Diego creyó que podía acostumbrarse al horror. Cuando alguien le preguntaba cuál era su
primer recuerdo, él dudaba y luego contestaba. Las noches en vela con su madre, esperando que su
padre volviera de la guardia. Pero Diego sabía que ese no era su primer recuerdo. Se consolaba
pensando que aquel primer horror se habría infiltrado, vaya a saber cómo, en su mente infantil. Pero
era un sueño. Tal vez, su primer sueño. Ese hombre de sobretodo negro que a su vez cubría su
rostro con un paraguas negro, lo acosaba por todos los rincones conocidos hasta que el mundo se
terminaba y quedaba la nada. En la nada, el hombre acortaba la distancia porque Diego ya no podía
avanzar. Ni respirar. Entonces despertaba ahogándose.
Durante la adolescencia, el sueño no fue tan recurrente. Incluso, alguna vez, cansado del
hombre del paraguas, Diego logró derivar esa curiosa trama que tejen los sueños hacia lugares más
atractivos para su mente adolescente. Despertó con la ropa interior húmeda y una agradable
sensación de desahogo. Mientras se duchaba, se esforzaba para recordar los detalles. Los senos
firmes de la profesora no mucho mayor que los muchachos, primero a través del saco, luego de la
blusa y, al fin, la piel tibia. La falda levantada, la penetración furtiva. Entonces, el horror se
presentó y rompió la fantasía. Pero había tornado en asco y Diego hizo una arcada que lo puso de
rodillas en la ducha.
En la universidad no había tiempo para dormir, pero el hombre lo visitó algunas noches con
fuerzas renovadas. Diego no se interesaba más que en aprobar las asignaturas. Creía haberse
acostumbrado a los ahogos. El horror podía ser el mismo, pero él era otra persona, ocupada con sus
obligaciones. Lo tuvo claro cuando consiguió su primer trabajo en un taller gráfico y las horas de
descanso disminuyeron aun más. Su vida social que nunca se vio resentida por aquel primer
recuerdo que volvía a la memoria por las noches, ahora quedaba en tercer orden. Había que estudiar
y trabajar para estudiar. El sueño lo sorprendía en cualquier momento y el hombre del paraguas
siempre avanzaba en la nada, mientras él se ahogaba inmóvil.

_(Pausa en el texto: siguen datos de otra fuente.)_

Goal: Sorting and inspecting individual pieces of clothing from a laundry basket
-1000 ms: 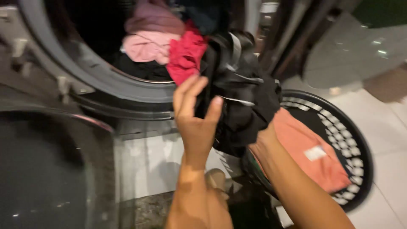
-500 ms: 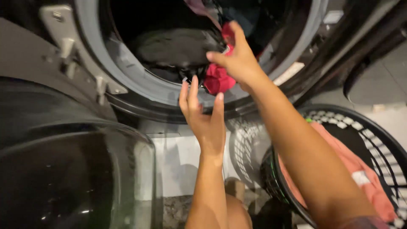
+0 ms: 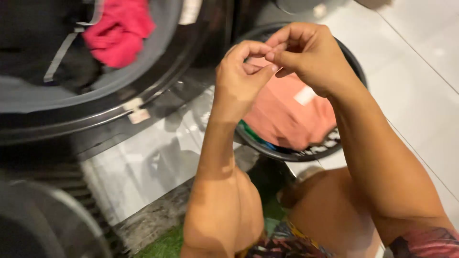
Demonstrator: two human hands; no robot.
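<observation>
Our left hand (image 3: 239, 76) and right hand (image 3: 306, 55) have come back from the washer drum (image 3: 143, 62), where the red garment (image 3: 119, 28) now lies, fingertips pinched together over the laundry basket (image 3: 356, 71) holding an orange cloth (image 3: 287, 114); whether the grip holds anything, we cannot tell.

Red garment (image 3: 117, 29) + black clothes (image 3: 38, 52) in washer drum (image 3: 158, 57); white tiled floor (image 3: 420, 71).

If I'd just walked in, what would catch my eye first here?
Two bare hands meet mid-frame, the left hand and right hand pinching fingertips together above a dark laundry basket holding a salmon-pink garment. At upper left, a bright red cloth lies in the washing machine drum.
</observation>
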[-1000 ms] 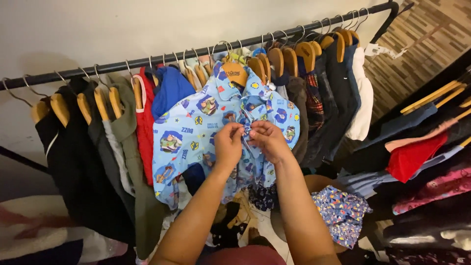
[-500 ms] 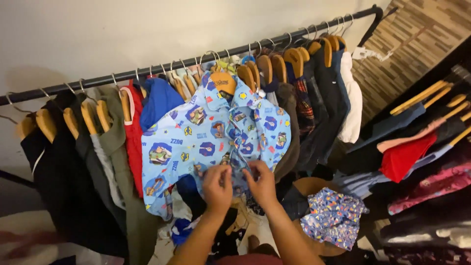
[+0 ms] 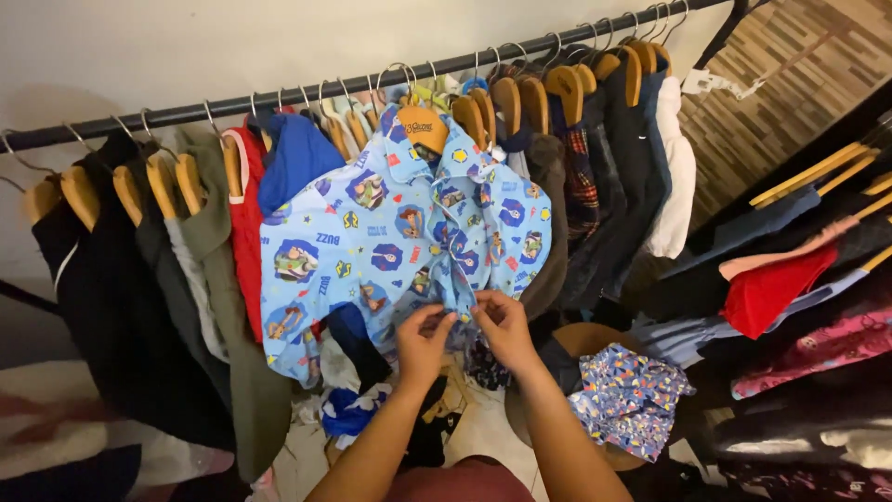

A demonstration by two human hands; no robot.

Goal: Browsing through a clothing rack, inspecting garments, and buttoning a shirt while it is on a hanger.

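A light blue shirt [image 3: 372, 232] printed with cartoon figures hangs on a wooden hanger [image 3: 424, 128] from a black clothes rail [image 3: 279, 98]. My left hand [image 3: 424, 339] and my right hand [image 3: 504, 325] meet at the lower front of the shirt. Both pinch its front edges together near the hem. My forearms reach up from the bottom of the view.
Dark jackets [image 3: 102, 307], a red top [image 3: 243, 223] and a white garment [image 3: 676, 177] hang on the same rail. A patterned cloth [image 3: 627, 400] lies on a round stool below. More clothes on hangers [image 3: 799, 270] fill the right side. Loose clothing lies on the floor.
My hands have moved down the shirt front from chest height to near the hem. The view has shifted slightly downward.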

Una tarde el teléfono del taller sonó. No se trataba de un pedido, era una comunicación
urgente para Diego. Su padre, en las vías del tren. No hallaron ningún mensaje, pero en el cuerpo
solo había un rosario y un documento de identidad. Era un caso típico.
Diego reconoció el cuerpo desfigurado de su padre en la morgue para ahorrarle la desgracia
a su madre. La escena del viejo maestranza en el cementerio, subiendo el ataúd vacío más de tres
metros, a un nicho de la cripta familiar, bajo la lluvia, le pareció lo más absurdo que jamás haya
visto. Entonces vio su reflejo en un charco. No tenía ropa de luto y se había cubierto con un viejo
sobretodo negro. Sostenía un paraguas negro.